En la ciudad de México en el 2010 se registraron 111 asesinatos contra las mujeres según datos de la Procuraduría General de Justicia del Distrito Federal, mientras que el año pasado 64 mujeres fueron asesinadas y de ellas 39 se tipificaron bajo la figura del feminicidio.

Según las estadísticas, el 40% de las mujeres víctimas tenían entre 10 y 30 años; y más de la tercera parte desarrollaban alguna actividad económica fuera del hogar. El 58% murieron por acciones que implicaron un alto grado de violencia y uso excesivo de la fuerza física.

Ochoa Mercado dijo que en la zona norte se ha registrado un incremento en el número de feminicidios, y estos tienen que ver con la violencia derivada del crimen organizado, a diferencia de los hombres, los cuerpos de las mujeres son utilizados como botín de guerra, y eso encrudece la violencia contra las mujeres, aunque no sean partícipes de una banda o estén coludidas con el crimen organizado .

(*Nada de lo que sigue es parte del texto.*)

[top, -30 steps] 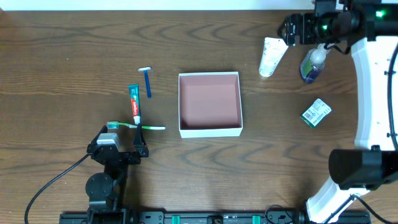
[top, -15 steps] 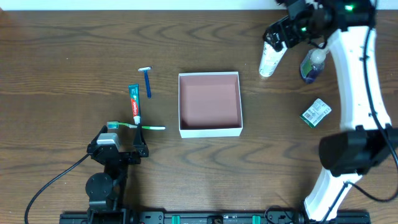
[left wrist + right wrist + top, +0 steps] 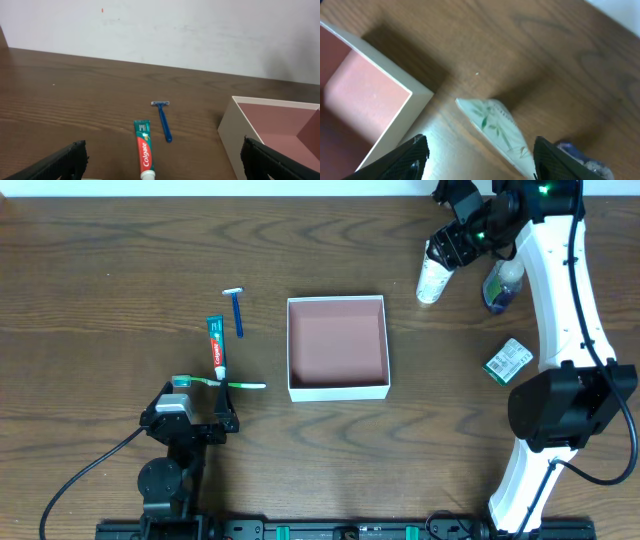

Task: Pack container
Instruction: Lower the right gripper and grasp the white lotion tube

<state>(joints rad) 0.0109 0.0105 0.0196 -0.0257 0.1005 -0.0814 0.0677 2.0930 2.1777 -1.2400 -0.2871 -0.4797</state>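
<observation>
The container, a square white box with a reddish-pink inside, sits mid-table; it also shows in the left wrist view and the right wrist view. My right gripper is open, hovering over the top of a white tube with green leaf print, seen between the fingers. My left gripper is open and empty near the front, just behind a green toothbrush. A Colgate toothpaste tube and a blue razor lie ahead of it.
A blue-capped bottle lies right of the white tube. A small green-and-white packet lies at the right. The right arm's white links reach down the right side to the front edge.
The right gripper has swung left from over the blue bottle to above the white tube's top end. The left arm and all objects have not moved.
</observation>
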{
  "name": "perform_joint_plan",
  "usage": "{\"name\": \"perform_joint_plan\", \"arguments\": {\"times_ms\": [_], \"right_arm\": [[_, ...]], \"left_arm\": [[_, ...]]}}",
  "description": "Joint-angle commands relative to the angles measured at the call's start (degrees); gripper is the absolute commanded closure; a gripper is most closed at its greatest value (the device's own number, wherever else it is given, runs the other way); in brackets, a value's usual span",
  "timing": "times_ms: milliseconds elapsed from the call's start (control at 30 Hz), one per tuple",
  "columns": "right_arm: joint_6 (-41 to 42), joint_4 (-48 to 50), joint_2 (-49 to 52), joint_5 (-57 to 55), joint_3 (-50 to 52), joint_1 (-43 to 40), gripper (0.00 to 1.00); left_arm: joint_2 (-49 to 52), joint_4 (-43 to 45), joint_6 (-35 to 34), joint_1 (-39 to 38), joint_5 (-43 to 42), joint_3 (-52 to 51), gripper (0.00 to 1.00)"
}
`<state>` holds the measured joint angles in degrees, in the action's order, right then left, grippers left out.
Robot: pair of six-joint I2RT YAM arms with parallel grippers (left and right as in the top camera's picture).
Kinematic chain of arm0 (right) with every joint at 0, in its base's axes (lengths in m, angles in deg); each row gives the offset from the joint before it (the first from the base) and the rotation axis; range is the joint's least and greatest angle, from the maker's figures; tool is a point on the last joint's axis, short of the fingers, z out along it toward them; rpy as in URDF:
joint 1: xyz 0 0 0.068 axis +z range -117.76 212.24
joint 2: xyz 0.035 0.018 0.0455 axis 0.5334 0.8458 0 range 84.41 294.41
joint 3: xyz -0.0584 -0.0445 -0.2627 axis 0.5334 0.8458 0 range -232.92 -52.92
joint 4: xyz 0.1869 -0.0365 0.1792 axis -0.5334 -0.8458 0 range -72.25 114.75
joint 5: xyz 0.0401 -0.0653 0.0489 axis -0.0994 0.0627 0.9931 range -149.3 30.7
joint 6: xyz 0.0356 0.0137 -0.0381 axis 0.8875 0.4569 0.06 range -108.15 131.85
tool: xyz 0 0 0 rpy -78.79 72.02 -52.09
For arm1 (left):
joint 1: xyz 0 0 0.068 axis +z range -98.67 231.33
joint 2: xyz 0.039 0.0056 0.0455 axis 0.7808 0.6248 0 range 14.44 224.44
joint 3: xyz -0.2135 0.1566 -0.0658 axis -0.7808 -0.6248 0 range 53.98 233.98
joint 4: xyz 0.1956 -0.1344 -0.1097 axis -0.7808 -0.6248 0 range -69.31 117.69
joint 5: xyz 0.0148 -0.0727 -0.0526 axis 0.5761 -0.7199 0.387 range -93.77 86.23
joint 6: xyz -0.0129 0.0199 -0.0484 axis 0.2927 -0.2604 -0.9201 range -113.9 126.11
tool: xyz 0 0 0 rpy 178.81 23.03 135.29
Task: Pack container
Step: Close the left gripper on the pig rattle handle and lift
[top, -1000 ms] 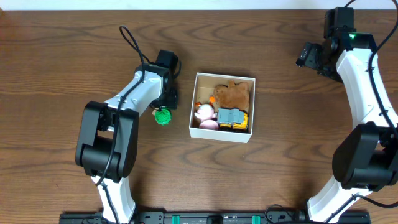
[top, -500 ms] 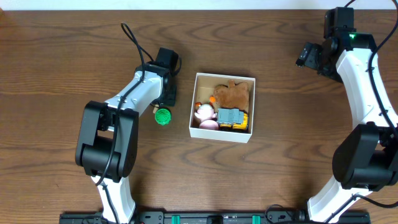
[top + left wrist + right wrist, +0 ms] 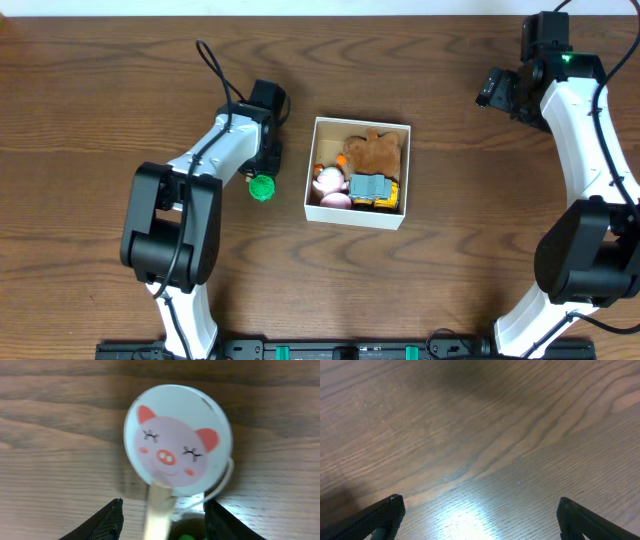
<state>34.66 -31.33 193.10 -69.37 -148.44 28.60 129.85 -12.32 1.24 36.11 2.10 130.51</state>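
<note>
Little of the left gripper is showing from overhead: its fingers are lying under the wrist, so here we cannot tell how they are standing. A green toy is sitting on the table just beside it. The container is resting near the table's middle, to the right of that gripper and apart from it. Inside, we are seeing a brown plush filling the far right corner, a pink toy against the left wall and a grey and yellow vehicle by the near wall. What the pink toy is, we cannot make out. The right gripper is hanging at the far right, well apart from the container and too small to read.

From the left wrist we are looking at a blurred round white disc with a pig face, on a pale stick running off the lower edge. The dark fingers are standing spread on either side of the stick, clear of it. A sliver of green is being cut off at the bottom.

From the right wrist, wood grain is filling the frame, and the fingers are sitting wide apart in the lower corners.
</note>
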Motion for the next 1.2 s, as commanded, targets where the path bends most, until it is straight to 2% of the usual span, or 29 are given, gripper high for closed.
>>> {"name": "perform_joint_plan", "arguments": {"times_ms": [0,167,267,367,500,600,700,833,967,1033,1167], "right_arm": [[0.3,-0.1,-1.6,-0.4,-1.1,-0.5,0.01],[0.3,-0.1,-1.6,-0.4,-1.1,-0.5,0.01],[0.3,-0.1,-1.6,-0.4,-1.1,-0.5,0.01],[0.3,-0.1,-1.6,-0.4,-1.1,-0.5,0.01],[0.3,-0.1,-1.6,-0.4,-1.1,-0.5,0.01],[0.3,-0.1,-1.6,-0.4,-1.1,-0.5,0.01],[0.3,-0.1,-1.6,-0.4,-1.1,-0.5,0.01],[0.3,-0.1,-1.6,-0.4,-1.1,-0.5,0.01],[0.3,-0.1,-1.6,-0.4,-1.1,-0.5,0.01],[0.3,-0.1,-1.6,-0.4,-1.1,-0.5,0.01],[0.3,-0.1,-1.6,-0.4,-1.1,-0.5,0.01]], "left_arm": [[0.8,0.2,-0.1,1.8,-6.3,-0.2,0.47],[0.8,0.3,-0.1,4.5,-6.8,-0.2,0.47],[0.8,0.3,-0.1,6.0,-6.8,-0.2,0.55],[0.8,0.3,0.0,6.7,-7.3,-0.2,0.55],[0.8,0.3,2.5,6.7,-13.2,-0.2,0.55],[0.8,0.4,2.5,6.7,-14.4,-0.2,0.55],[0.8,0.5,3.0,6.8,-14.4,-0.2,0.63],[0.8,0.4,3.2,6.8,-14.4,-0.2,0.69],[0.8,0.2,3.1,6.8,-14.4,-0.2,0.69],[0.8,0.2,3.2,6.8,-14.2,-0.2,0.75],[0.7,0.7,3.2,6.9,-14.0,0.3,0.94]]}}
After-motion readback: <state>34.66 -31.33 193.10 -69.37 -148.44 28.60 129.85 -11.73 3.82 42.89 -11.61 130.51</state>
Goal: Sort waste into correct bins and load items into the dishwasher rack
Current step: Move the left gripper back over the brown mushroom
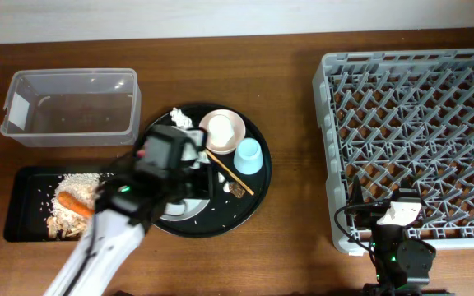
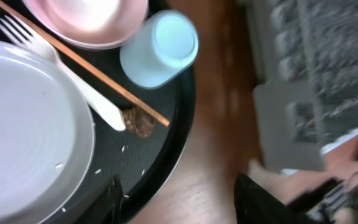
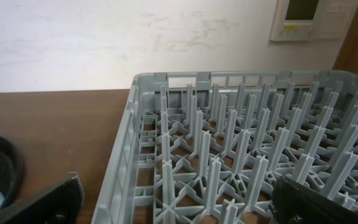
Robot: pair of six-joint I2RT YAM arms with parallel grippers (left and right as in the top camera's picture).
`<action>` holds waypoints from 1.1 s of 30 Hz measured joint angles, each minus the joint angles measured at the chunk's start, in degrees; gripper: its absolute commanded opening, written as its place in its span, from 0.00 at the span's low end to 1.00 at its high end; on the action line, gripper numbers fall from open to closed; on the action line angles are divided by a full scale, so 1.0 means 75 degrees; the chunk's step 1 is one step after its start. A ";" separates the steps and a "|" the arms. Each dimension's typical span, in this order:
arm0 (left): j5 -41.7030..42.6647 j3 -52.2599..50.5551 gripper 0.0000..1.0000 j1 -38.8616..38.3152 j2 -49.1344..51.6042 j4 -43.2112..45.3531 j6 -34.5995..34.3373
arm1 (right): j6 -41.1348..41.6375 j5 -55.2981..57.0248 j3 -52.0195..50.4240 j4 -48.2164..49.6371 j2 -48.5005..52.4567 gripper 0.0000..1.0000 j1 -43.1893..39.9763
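The left gripper [image 2: 178, 186] hovers with fingers apart, gripping nothing, over the large round black tray [image 1: 245, 205]. On that tray lie a round pale grey plate [image 2: 23, 137], white fork [image 2: 86, 93], thin wooden chopstick [image 2: 92, 71], small dark lump [image 2: 140, 123], cream-pink bowl [image 1: 222, 131], light blue cup [image 1: 248, 156] and crumpled white tissue [image 1: 181, 119]. Left of it sit a clear plastic rectangular tub [image 1: 71, 107] and a shallow black rectangular tray [image 1: 25, 185] holding pale rice [image 1: 76, 181] and an orange carrot [image 1: 74, 203]. Right of it stands the square grey pegged dishwasher rack [image 1: 418, 140], the right gripper [image 3: 178, 193] spread wide at its near edge.
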 measured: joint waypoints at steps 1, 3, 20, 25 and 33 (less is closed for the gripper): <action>-0.0259 0.0003 0.57 -0.0364 0.0338 0.0149 -0.0032 | -0.0009 0.0000 0.0000 0.0000 0.0000 0.99 0.0000; -0.0522 0.0015 0.57 -0.0880 0.0933 0.0289 -0.0058 | -0.0003 -0.0003 0.0000 0.0000 0.0000 0.99 0.0000; -0.3631 0.0015 0.56 -0.2550 0.3416 0.1341 -0.0114 | -0.0006 0.0000 0.0000 0.0000 0.0000 0.99 0.0000; -0.3966 0.0015 0.56 -0.2565 0.3716 0.1591 -0.0111 | 0.0000 0.0000 0.0000 0.0000 0.0000 0.99 0.0000; -0.4310 0.0015 0.56 -0.2565 0.4080 0.1856 -0.0111 | 0.0000 -0.0003 0.0000 0.0000 0.0000 0.99 0.0000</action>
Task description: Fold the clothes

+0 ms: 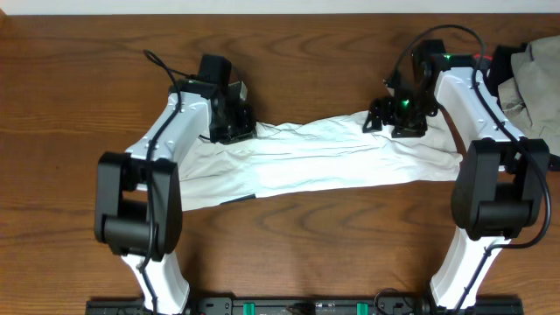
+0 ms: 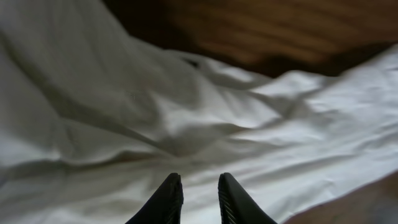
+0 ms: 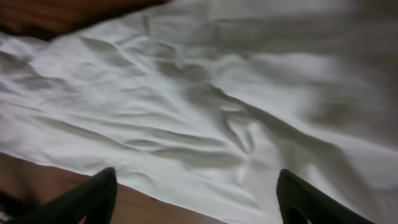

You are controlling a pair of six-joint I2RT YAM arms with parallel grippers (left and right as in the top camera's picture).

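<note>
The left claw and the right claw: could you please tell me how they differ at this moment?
The left claw has its fingers only slightly apart; the right claw has them spread wide. Overhead, the left claw sits at the far left corner of the white garment, the right claw near its far right end. Both hang over the white garment with nothing between their fingers.

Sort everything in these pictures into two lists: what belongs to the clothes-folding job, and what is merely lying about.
Belongs to the job:
white garment
left gripper
right gripper

Lying about:
greyish cloth heap at the table's far right edge, apart from the garment
</note>
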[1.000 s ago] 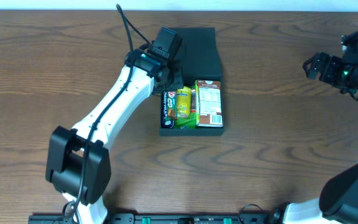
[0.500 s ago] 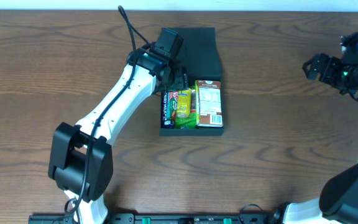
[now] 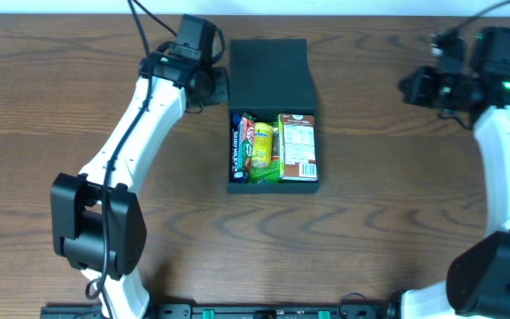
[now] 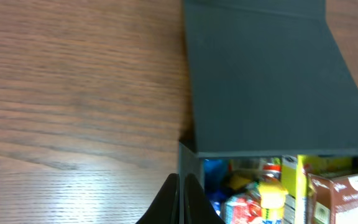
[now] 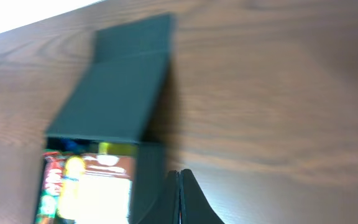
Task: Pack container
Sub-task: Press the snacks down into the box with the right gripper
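The container [image 3: 273,185] is a dark square box in the middle of the table. Its flat lid [image 3: 271,71] lies folded back on the far side. Inside lie a brown carton [image 3: 297,146], a green and yellow packet [image 3: 261,151] and a blue packet [image 3: 235,155]. My left gripper [image 3: 220,87] hovers just left of the lid, shut and holding nothing. In the left wrist view its fingertips [image 4: 181,183] meet next to the box's left wall [image 4: 187,168]. My right gripper [image 3: 410,89] hangs well to the right of the lid, shut and empty [image 5: 179,177].
Bare brown wooden tabletop [image 3: 397,221] surrounds the box on all sides. The left arm [image 3: 131,142] runs diagonally from the near left toward the lid. The right arm [image 3: 507,159] stands along the right edge.
The left gripper has drawn back out of the box to the far left and shut. The right gripper has swung left toward the box and closed.
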You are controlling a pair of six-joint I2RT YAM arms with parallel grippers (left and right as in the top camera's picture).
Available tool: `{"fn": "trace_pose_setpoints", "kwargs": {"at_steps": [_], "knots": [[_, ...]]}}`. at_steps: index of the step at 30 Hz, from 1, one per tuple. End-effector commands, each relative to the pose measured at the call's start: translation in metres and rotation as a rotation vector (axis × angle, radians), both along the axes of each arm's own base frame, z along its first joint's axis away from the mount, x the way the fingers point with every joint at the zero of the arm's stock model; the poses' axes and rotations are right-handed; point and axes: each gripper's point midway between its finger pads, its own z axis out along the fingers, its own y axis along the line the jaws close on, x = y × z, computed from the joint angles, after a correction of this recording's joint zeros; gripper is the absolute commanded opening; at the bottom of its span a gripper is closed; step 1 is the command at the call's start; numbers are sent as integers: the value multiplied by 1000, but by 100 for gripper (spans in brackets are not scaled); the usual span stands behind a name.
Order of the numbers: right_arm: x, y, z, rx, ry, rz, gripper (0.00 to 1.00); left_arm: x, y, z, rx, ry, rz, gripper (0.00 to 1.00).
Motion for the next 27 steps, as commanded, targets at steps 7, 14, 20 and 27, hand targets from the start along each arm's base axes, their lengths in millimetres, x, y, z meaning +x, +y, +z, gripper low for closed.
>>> {"fn": "trace_pose_setpoints", "kwargs": {"at_steps": [7,14,20,27], "knots": [[-16,193,-51,-24,31,388,1,28,85,10,9,-46,166,6],[-29,258,-106,-15,97,492,2,28,101,8,9,-36,199,6],[-41,268,-112,-12,116,547,2,28,101,7,9,-35,199,8],[-58,268,-127,-60,160,619,1,28,101,7,9,-35,199,9]]}}
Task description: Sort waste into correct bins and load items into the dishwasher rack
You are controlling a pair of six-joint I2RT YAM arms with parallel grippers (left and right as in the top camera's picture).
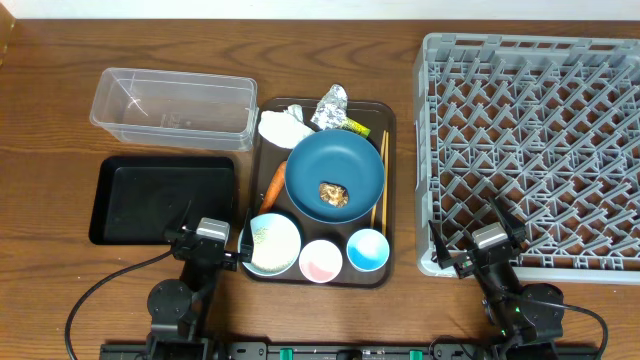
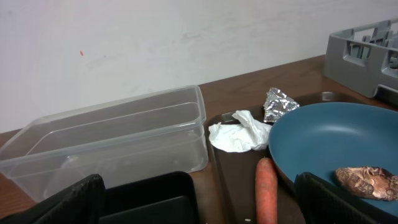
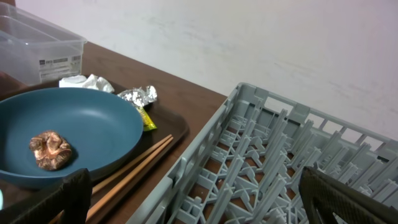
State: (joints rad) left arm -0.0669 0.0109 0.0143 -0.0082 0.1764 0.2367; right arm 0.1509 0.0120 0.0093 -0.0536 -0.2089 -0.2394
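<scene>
On the brown serving tray (image 1: 388,268) stand a large blue bowl (image 1: 345,160) holding a brown food lump (image 1: 334,193), a white bowl (image 1: 273,243), a pink cup (image 1: 321,261) and a light-blue cup (image 1: 368,250). Chopsticks (image 1: 381,175) lie along the bowl's right side, and a carrot (image 1: 273,184) lies on its left. Tissue (image 1: 282,126), foil (image 1: 331,108) and a yellow-green wrapper (image 1: 352,127) sit behind it. My left gripper (image 1: 208,240) hangs open between the black tray (image 1: 160,200) and the white bowl. My right gripper (image 1: 488,245) is open over the rack's (image 1: 540,150) near-left corner.
The clear tub (image 1: 170,105) stands empty behind the black tray. The rack fills the table's right side. Bare wood shows between the serving tray and the rack.
</scene>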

Aseguró que la fuga del Coqueto en el estado de México –aunque ya se recapturó-, pone en riesgo no solo a las mujeres del Distrito Federal o a las que viven en la periferia de dicho estado, sino que la alerta se expande a todo el país.

Denunció que existe poco interés por parte de las autoridades del estado de México para atender esta problemática, ya que en la entidad la violencia contra las mujeres no se previene, no se persiguen, investiga y tampoco se sanciona, por eso los índices de impunidad son muy altos .

Finalmente, recomendó capacitar y sensibilizar a los servidores que trabajan en el Poder Judicial y en la Procuración de Justica a fin de que emitan fallos condenatorios contra los feminicidas; cambiar el patrón cultura de los mexicanos, erradicando el patriarcado y el rol sumido de las mujeres, y reforzar la política pública, sin vacíos legales.